The restrictions, allowed under a new law passed by the Nebraska legislature this year, would curtail gender affirming care for those under the age of 19, the age of majority in the state. While several restrictions are poised to create hurdles for those seeking care, one in particular stands out as especially troubling: a mandate that all trans youth seeking treatment undergo five months of therapy that is “not in a gender affirming context,” a nod to a novel form of conversion therapy championed by those opposed to gender-affirming care.

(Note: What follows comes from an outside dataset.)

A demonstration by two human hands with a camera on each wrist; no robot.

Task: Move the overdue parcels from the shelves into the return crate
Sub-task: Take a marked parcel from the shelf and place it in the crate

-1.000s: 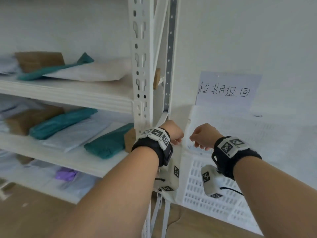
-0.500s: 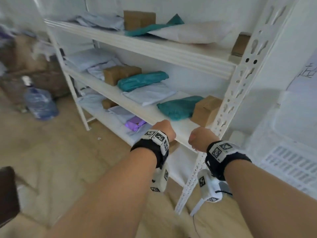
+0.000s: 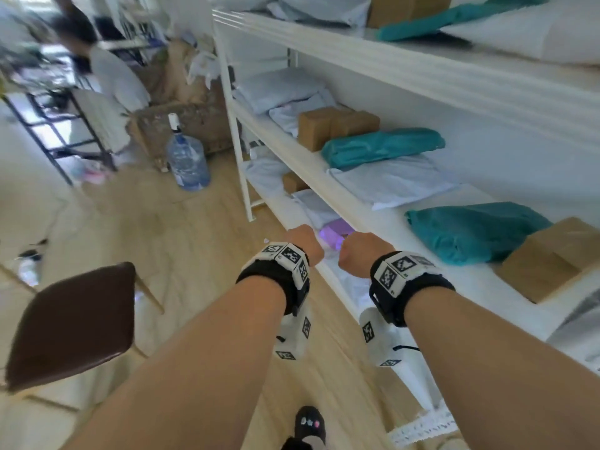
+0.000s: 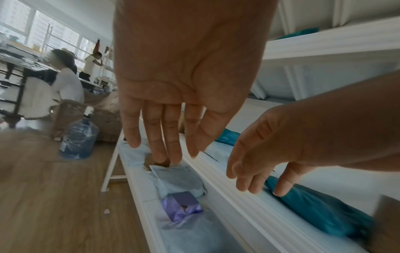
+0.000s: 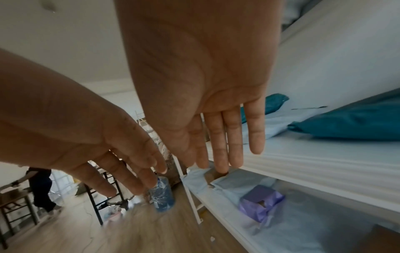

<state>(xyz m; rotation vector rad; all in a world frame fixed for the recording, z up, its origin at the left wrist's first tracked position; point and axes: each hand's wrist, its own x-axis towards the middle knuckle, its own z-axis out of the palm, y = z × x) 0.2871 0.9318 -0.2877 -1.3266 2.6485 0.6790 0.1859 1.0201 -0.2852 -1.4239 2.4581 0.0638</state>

The new regulations delineate a series of hurdles that transgender youth must navigate to access care. One rule, for instance, mandates that trans youth must have been fully out and living as their gender identity for six months prior to treatment, a throwback to an archaic and decades-old standard of care. This standard was discarded following criticisms that requiring transgender individuals to present as their gender identity, before hormones could facilitate such presentation, was psychologically painful and not linked to improved outcomes. Another stipulation demands that only a trans youth’s parents may collect their prescription, which must be labeled for gender dysphoria. Additionally, these youth must be handed obligatory medical misinformation forms, proclaiming the medication to be risky and promoting “alternatives” to care.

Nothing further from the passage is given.